### EXERCISE
Search the listing below for the word "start" and return each line that contains it.

### AVAILABLE DATA
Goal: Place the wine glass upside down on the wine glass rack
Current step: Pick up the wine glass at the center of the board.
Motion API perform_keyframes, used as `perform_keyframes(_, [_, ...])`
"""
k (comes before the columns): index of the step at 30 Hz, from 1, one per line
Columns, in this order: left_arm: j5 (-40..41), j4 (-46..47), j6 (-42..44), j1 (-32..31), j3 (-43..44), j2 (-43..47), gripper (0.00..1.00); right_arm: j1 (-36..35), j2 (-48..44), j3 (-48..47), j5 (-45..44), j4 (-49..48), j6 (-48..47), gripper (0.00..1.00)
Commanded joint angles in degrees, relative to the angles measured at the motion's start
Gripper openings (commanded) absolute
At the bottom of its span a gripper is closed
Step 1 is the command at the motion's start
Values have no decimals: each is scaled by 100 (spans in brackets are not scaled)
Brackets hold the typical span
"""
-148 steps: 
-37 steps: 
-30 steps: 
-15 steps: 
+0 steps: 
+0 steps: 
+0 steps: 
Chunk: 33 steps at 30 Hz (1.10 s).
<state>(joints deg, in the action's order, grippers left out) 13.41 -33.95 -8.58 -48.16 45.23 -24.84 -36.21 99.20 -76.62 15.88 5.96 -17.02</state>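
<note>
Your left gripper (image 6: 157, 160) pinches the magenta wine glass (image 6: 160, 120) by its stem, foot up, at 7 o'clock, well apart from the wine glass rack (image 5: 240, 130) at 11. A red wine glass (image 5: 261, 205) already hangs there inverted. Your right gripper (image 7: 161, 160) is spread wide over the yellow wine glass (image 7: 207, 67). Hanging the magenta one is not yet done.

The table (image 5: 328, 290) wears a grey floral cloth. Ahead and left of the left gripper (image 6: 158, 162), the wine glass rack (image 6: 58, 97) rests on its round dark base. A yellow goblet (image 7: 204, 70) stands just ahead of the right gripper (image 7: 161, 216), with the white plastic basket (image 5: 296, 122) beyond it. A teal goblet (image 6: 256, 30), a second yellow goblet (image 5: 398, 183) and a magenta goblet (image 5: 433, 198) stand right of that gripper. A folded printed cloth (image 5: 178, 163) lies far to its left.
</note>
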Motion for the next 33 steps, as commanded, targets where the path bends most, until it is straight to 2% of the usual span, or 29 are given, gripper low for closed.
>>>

### YOUR RESPONSE
Commanded joint angles in degrees, relative to the angles measured at the motion's start
Step 1 is the command at the motion's start

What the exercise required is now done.